**Aim of the exercise**
Transcribe the listing below in full, exactly, with no images.

**Material provided**

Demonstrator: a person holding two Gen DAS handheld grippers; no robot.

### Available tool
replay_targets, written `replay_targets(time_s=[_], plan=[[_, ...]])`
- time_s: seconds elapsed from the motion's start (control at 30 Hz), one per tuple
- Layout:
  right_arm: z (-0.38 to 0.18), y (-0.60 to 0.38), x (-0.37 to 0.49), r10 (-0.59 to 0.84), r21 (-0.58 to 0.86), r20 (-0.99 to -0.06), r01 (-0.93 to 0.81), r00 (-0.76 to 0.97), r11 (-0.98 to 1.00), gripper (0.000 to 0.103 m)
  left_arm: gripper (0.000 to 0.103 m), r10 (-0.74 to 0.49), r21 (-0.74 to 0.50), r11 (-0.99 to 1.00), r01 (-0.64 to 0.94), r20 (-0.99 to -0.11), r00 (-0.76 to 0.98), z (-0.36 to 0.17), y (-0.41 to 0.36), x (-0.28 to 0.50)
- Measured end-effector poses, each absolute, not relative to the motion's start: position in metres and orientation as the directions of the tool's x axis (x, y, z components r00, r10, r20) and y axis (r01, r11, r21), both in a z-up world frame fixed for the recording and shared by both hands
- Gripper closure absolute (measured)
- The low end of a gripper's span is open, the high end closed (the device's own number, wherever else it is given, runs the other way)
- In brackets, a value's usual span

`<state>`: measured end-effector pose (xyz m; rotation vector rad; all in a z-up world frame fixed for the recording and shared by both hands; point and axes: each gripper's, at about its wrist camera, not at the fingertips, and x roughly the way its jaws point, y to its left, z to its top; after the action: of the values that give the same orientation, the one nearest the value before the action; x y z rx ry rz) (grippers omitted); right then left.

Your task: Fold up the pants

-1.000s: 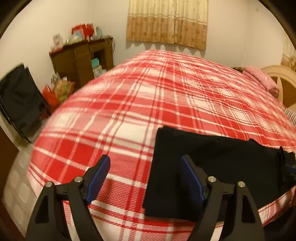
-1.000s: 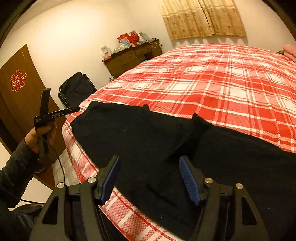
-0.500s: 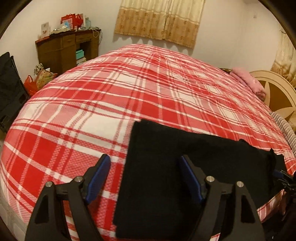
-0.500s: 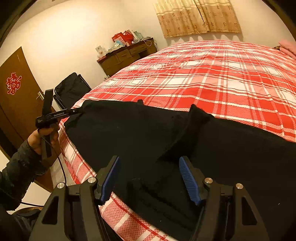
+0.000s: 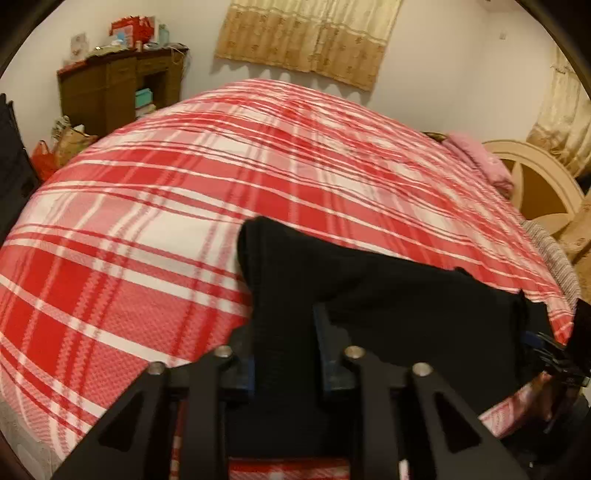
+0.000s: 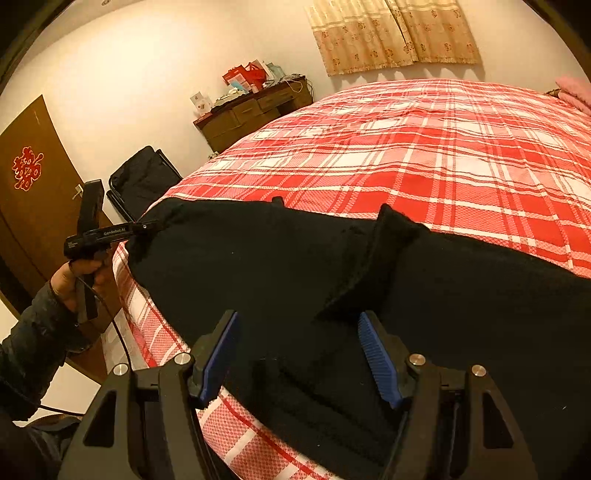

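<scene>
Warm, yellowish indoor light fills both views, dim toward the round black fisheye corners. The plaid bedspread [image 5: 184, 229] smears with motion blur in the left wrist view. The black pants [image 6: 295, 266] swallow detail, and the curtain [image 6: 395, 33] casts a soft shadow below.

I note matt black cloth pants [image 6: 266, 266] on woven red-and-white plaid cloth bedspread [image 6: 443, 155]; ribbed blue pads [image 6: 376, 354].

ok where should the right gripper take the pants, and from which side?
Probably the near long edge of the pants, approached from the bed's near side with the right gripper straddling it. Elsewhere the cloth lies flat on the bedspread; this edge sits at the mattress rim, so a pad can slip under. The left gripper is closing on the end corner.
</scene>
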<state>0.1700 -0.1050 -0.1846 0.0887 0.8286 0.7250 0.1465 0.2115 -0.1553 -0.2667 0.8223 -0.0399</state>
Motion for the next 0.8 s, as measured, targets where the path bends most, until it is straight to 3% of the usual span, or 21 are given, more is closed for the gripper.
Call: replay_targets(time_s=[0.07,0.3,0.6,0.7,0.8], plan=[[-0.184,-0.105,0.17,0.62,0.344,-0.639,-0.552,0.455,0.76,0.035,0.081,-0.132,-0.242,0.968,-0.063,-0.71,0.692,-0.152,0.207,0.143],[-0.186,-0.101,0.172,0.589,0.31,-0.669,-0.55,0.453,0.775,0.035,0.081,-0.245,-0.401,0.915,-0.041,-0.633,0.734,-0.142,0.214,0.135],[-0.177,-0.096,0.189,0.579,0.334,-0.648,-0.499,0.495,0.8,0.035,0.081,-0.299,-0.451,0.892,0.009,-0.576,0.76,-0.129,0.206,0.127],[-0.18,-0.08,0.192,0.572,0.291,-0.677,-0.545,0.464,0.786,0.026,0.081,-0.329,-0.484,0.875,0.027,-0.551,0.767,-0.126,0.204,0.125],[-0.17,-0.078,0.18,0.637,0.314,-0.643,-0.612,0.425,0.726,0.026,0.081,-0.35,-0.484,0.873,0.063,-0.529,0.773,-0.117,0.195,0.123]])
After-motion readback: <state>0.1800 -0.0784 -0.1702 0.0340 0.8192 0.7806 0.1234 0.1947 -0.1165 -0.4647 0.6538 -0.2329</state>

**Solution to this exercise**
Demonstrator: a person holding two Gen DAS handheld grippers; no robot.

### Available tool
replay_targets, written `replay_targets(time_s=[_], plan=[[_, ...]])`
- time_s: seconds elapsed from the motion's start (control at 30 Hz), one per tuple
- Layout:
  right_arm: z (-0.38 to 0.18), y (-0.60 to 0.38), x (-0.37 to 0.49), r10 (-0.59 to 0.84), r21 (-0.58 to 0.86), r20 (-0.99 to -0.06), r01 (-0.93 to 0.81), r00 (-0.76 to 0.97), r11 (-0.98 to 1.00), gripper (0.000 to 0.103 m)
  left_arm: gripper (0.000 to 0.103 m), r10 (-0.74 to 0.49), r21 (-0.74 to 0.50), r11 (-0.99 to 1.00), r01 (-0.64 to 0.94), r20 (-0.99 to -0.11), r00 (-0.76 to 0.98), z (-0.36 to 0.17), y (-0.41 to 0.36), x (-0.28 to 0.50)
- Measured end-effector poses, each absolute, not relative to the motion's start: position in metres and orientation as the directions of the tool's x axis (x, y, z components r00, r10, r20) and y axis (r01, r11, r21), both in a z-up world frame fixed for the recording and shared by both hands
- Gripper closure absolute (measured)
- The low end of a gripper's span is open, the high end closed (the device's own number, wherever else it is given, runs the other way)
- In brackets, a value's usual span

`<state>`: measured end-effector pose (xyz m; rotation vector rad; all in a z-up world frame fixed for the recording and shared by both hands; point and axes: each gripper's, at about its wrist camera, not at the fingertips, and x roughly the way its jaws point, y to its left, z to its top; after the action: of the values that give the same orientation, the one nearest the value before the action; x y z rx ry rz) (grippers omitted); right then left.

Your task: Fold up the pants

-1.000s: 
-1.000s: 
-0.500s: 
-0.500s: 
+0.000s: 
+0.000s: 

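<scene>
Warm, yellowish indoor light fills both views, dim toward the round black fisheye corners. The plaid bedspread [image 5: 184, 229] smears with motion blur in the left wrist view. The black pants [image 6: 295, 266] swallow detail, and the curtain [image 6: 395, 33] casts a soft shadow below.

I note matt black cloth pants [image 6: 266, 266] on woven red-and-white plaid cloth bedspread [image 6: 443, 155]; ribbed blue pads [image 6: 376, 354].

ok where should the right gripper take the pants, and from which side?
Probably the near long edge of the pants, approached from the bed's near side with the right gripper straddling it. Elsewhere the cloth lies flat on the bedspread; this edge sits at the mattress rim, so a pad can slip under. The left gripper is closing on the end corner.
</scene>
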<state>0.1700 -0.1050 -0.1846 0.0887 0.8286 0.7250 0.1465 0.2115 -0.1553 -0.2667 0.8223 -0.0399</state>
Motion for the next 0.8 s, as measured, targets where the path bends most, until it is straight to 3% of the usual span, or 21 are given, more is closed for the gripper.
Call: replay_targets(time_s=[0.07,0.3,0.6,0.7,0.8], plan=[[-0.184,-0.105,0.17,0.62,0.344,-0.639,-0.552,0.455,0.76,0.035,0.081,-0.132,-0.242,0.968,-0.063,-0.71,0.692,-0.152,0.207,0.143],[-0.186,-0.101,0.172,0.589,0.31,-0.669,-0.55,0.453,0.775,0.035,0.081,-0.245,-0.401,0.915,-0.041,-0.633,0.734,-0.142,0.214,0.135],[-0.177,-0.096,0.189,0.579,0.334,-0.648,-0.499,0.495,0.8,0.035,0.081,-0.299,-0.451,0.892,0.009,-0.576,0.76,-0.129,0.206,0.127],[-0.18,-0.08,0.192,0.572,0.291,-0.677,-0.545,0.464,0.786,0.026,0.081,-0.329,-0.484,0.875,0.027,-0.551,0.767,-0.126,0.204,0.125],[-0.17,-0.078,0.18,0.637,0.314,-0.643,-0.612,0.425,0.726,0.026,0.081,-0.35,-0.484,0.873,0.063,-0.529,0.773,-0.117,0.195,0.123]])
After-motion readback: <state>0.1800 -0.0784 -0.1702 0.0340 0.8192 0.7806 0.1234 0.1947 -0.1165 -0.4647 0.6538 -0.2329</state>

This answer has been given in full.